• WHAT IS REQUIRED:
Search the material for lines containing the word "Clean", and copy each one.

• TASK DATA:
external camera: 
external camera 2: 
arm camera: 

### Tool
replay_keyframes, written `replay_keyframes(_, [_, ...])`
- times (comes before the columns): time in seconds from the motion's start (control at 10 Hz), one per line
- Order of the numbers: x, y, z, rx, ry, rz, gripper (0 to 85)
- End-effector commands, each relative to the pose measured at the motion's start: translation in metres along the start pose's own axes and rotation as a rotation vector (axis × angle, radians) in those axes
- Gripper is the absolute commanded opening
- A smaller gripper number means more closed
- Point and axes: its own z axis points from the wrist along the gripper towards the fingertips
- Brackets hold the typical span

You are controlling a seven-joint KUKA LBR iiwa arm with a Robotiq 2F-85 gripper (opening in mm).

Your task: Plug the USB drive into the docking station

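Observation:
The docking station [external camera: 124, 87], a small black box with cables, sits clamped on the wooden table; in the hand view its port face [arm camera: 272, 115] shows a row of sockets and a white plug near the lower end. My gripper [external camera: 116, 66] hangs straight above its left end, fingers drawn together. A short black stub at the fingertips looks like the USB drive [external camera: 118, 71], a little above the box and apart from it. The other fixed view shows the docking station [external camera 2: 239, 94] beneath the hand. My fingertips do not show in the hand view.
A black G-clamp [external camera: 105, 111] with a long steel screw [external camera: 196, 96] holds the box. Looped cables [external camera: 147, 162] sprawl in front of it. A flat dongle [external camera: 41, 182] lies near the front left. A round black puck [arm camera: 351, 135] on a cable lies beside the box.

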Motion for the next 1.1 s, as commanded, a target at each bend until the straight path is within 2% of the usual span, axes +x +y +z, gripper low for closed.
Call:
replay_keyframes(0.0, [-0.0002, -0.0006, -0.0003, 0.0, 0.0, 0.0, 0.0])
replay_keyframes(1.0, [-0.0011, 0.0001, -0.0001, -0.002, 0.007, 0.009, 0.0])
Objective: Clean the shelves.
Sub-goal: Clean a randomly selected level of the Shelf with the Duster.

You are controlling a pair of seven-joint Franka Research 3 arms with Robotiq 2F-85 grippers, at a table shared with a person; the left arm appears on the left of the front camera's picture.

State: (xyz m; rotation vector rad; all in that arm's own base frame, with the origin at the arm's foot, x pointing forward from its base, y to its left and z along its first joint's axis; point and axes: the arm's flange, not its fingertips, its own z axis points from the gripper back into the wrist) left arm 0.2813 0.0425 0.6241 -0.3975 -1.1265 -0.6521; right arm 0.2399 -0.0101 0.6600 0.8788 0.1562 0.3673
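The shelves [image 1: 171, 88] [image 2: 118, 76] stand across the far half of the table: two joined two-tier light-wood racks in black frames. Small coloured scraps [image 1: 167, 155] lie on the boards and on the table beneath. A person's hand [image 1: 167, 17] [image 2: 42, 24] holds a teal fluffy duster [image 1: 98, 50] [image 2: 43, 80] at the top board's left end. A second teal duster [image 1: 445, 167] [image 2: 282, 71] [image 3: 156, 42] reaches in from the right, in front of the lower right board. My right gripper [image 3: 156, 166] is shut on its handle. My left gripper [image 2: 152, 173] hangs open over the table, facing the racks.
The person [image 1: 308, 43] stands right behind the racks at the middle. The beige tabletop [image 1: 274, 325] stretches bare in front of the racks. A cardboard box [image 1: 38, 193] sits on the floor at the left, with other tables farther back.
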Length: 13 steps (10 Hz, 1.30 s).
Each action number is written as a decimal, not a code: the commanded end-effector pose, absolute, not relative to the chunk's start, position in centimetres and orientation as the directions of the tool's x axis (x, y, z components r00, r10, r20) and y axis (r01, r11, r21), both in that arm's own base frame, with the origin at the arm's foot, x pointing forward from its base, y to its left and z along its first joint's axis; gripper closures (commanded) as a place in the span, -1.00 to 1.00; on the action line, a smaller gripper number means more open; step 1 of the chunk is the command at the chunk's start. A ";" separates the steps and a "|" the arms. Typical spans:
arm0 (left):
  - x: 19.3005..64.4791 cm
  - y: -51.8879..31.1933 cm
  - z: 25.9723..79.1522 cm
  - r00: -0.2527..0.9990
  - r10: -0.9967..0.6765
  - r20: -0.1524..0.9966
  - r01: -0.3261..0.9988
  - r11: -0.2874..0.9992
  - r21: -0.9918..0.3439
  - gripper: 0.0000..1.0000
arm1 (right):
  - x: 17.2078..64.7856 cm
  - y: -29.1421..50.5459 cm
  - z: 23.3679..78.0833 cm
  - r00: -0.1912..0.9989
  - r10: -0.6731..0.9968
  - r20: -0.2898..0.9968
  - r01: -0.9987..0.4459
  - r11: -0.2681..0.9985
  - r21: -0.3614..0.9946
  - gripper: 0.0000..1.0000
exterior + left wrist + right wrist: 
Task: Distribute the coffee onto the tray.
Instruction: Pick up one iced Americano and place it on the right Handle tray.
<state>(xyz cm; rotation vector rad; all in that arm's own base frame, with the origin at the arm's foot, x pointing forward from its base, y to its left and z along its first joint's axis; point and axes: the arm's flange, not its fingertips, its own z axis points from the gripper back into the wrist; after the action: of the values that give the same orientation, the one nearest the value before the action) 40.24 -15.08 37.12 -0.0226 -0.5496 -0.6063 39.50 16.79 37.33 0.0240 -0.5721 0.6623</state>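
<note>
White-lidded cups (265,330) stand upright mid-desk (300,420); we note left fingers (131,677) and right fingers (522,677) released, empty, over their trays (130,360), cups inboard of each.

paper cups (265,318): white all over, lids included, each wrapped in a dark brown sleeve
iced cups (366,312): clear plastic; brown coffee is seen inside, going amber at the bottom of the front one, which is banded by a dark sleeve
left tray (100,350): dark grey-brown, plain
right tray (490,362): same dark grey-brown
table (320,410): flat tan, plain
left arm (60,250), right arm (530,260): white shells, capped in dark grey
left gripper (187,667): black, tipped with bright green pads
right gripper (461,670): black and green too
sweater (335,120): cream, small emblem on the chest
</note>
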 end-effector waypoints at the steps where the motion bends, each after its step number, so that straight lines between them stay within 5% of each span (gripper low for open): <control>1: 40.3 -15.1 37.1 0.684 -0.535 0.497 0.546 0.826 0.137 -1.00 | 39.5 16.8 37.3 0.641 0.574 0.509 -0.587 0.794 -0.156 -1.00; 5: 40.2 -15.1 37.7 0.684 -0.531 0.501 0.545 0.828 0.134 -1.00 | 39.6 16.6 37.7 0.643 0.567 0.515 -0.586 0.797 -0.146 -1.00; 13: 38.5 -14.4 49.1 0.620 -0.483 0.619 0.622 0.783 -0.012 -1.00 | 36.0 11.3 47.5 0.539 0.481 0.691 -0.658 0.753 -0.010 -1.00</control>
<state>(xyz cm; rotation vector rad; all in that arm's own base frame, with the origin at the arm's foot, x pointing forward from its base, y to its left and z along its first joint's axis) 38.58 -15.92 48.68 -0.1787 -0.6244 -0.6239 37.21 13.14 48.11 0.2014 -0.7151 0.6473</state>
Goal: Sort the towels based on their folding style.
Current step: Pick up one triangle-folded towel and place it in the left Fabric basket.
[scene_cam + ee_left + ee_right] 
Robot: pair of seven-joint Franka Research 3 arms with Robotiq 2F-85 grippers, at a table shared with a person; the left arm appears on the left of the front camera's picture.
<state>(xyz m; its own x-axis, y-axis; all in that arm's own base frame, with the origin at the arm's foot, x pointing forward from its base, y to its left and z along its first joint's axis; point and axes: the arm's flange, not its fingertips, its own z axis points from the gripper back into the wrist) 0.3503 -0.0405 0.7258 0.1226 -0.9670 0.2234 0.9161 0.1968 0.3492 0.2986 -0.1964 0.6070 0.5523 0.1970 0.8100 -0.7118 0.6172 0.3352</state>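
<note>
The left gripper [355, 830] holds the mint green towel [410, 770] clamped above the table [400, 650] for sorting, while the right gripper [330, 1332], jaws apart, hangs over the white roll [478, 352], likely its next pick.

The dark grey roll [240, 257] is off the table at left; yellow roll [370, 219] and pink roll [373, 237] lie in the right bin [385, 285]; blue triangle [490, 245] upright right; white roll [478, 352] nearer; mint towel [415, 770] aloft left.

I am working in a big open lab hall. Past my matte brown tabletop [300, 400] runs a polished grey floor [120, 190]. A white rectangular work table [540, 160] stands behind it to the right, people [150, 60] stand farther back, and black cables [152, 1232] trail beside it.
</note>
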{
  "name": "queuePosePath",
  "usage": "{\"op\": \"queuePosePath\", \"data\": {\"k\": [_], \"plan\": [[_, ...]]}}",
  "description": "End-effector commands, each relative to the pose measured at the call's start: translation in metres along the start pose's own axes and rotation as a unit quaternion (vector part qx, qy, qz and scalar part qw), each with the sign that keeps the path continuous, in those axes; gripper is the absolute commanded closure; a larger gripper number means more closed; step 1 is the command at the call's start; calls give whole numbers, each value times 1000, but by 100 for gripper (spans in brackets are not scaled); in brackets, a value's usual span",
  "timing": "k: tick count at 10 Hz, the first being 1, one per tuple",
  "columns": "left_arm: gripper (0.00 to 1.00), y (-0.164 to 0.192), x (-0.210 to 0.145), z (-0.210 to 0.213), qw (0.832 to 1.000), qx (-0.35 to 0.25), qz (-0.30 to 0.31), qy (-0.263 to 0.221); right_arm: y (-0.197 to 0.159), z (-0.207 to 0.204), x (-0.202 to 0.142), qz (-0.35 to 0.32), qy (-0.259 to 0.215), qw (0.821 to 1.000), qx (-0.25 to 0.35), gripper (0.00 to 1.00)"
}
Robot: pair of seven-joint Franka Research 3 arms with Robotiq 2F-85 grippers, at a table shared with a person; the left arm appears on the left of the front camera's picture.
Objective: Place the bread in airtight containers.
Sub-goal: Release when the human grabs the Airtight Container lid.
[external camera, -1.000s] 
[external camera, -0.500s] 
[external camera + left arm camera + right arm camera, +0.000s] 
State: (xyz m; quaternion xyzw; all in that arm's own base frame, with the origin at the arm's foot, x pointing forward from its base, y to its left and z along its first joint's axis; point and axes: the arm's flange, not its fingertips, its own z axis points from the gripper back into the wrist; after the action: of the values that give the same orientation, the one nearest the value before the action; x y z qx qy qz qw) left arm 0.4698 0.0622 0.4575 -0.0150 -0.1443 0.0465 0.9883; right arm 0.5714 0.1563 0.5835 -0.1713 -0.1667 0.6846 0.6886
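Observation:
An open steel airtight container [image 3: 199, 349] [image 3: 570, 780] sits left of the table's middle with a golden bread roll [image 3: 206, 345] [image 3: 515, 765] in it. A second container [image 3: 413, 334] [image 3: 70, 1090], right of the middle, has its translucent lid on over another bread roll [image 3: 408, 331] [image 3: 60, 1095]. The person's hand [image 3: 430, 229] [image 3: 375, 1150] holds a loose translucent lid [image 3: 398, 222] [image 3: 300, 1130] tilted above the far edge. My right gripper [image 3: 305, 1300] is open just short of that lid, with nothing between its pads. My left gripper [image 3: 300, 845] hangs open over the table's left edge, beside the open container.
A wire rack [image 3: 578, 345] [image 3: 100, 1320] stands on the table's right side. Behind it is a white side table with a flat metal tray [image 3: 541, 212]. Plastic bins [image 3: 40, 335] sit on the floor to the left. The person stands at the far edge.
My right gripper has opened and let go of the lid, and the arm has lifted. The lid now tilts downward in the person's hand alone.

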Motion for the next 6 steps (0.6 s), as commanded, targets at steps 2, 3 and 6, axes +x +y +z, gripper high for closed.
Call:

• ANSWER TO THE PROBLEM:
Objective: Clean the shelves.
Sub-goal: Clean a randomly selected level of the Shelf with the Duster.

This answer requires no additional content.